The anxiety didnt stop wiht my breathing. For two stragith weeks it lasted, and althought at times i would feel much better than others, there were some moments when i literally began to feel lightheaded, dizzy, achy and soar, and even terribly stricken wiht chest pains that i wake up wiht but come and go throughout the day. My symptons of anxiety progressed on to new things. Sometimes i would constantly feel like i had to pee or even after i did use the bathroom, i would still feel somewhat aware of my bladder. I guess u can call it a nervous bladder, sorta like how i used to have to pee before a nerve wracking cross country race, or before a big test, or my road test. This was only different in that the feeling reely never subsided too much. AFter that i began to shift my focus to yet other parts of my body, not even aware that i was doing this before i felt it happen. Sometimes this was in my eyes, where they would feel heavy and i was constantly squinting or blinking like somehow i was overly aware of my own eyes (call that wierd i think its ridiculous explaining it). Lately ive been feeling like i ahve to dry swallow constantly. Its a weird feeling, but its definitley from this anxiety, where even if im talking to someone, if the thought crosses my mind that i hvent swallowed my throat in a little while, then suddenly i can barely even talk until i do it again. Soemtimes i feel like there is a knot in my throat adn when i keep swallowing so much i even feel like it begins to hurt, yet i feel like this is all mental because if i do forget about it very briefly while doing something entertaining, the pain will have subsided more when i remember it again.


I need to know why im going through this obsession, and if any of u have felt similar symptoms from anxiety of if anyone could tell me what this could be.

rabidbadger
09-06-07, 05:04 PM
Hi

Welcome to the forum.

Many of the symptoms you describe are common amongst anxiety sufferers (myself included) and most of them come about out of a biological necessity to gear yourself up for action when you feel anxious.

For example, the lump in your throat is called globus hystericus. One theory for this is as follows...
When you experience fear, adrenalin is released into your blood and this affects the way your heart beats and the flow of your blood.
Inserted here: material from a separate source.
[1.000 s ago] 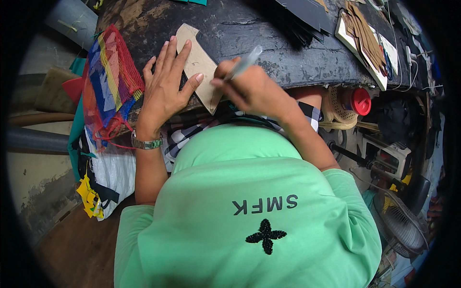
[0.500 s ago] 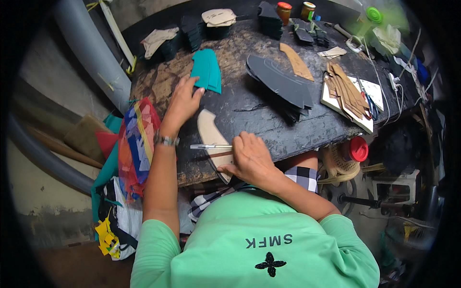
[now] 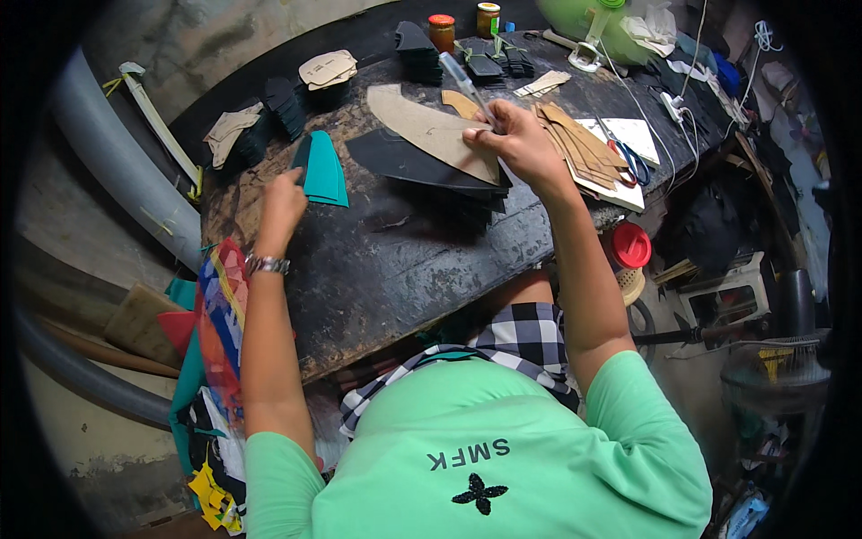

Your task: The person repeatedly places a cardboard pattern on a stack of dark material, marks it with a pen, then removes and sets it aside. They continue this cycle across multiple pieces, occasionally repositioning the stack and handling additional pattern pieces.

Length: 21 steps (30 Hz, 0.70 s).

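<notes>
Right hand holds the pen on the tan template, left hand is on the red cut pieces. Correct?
Not quite: the head view shows the left hand on teal cut pieces, not red. The rest holds: the right hand holds the pen on the tan template.

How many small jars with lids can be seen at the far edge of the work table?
2. An orange-lidded jar stands at the table's far edge, and a yellow-lidded jar just right of it. Others may be hidden behind clutter.
</notes>
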Each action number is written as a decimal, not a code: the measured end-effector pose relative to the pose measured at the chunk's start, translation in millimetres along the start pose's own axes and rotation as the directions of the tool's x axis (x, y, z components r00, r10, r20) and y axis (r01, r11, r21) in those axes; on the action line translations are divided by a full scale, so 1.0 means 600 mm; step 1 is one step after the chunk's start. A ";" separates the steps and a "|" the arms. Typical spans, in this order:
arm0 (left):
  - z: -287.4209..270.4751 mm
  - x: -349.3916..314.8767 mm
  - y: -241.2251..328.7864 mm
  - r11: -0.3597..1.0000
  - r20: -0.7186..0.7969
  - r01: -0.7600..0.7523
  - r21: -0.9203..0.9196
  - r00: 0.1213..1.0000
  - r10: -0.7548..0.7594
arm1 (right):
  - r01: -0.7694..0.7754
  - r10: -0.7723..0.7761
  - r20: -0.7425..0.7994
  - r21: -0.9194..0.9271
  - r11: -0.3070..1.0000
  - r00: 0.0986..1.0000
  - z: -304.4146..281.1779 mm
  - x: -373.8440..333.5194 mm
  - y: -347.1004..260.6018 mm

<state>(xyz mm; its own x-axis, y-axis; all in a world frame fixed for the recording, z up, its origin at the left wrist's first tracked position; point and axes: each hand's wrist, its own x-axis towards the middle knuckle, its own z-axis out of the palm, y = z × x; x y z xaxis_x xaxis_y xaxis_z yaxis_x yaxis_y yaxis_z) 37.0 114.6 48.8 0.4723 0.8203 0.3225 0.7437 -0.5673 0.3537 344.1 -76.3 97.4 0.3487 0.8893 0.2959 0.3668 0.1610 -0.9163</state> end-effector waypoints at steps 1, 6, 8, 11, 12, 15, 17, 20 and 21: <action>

Blood will be diverted away from the skin and internal organs and towards the major muscles in the arms and legs (to prepare you to run or fight). With less blood going to the digestive system the ability to contract the lower esophagael sphicter muscles is diminished and the stomach's acids start to rise up into the throat. This is called gastroesophageal reflux and combines with the subconscious change in muscular tone that accompanies anxiety, to create the feeling of a lump in the throat.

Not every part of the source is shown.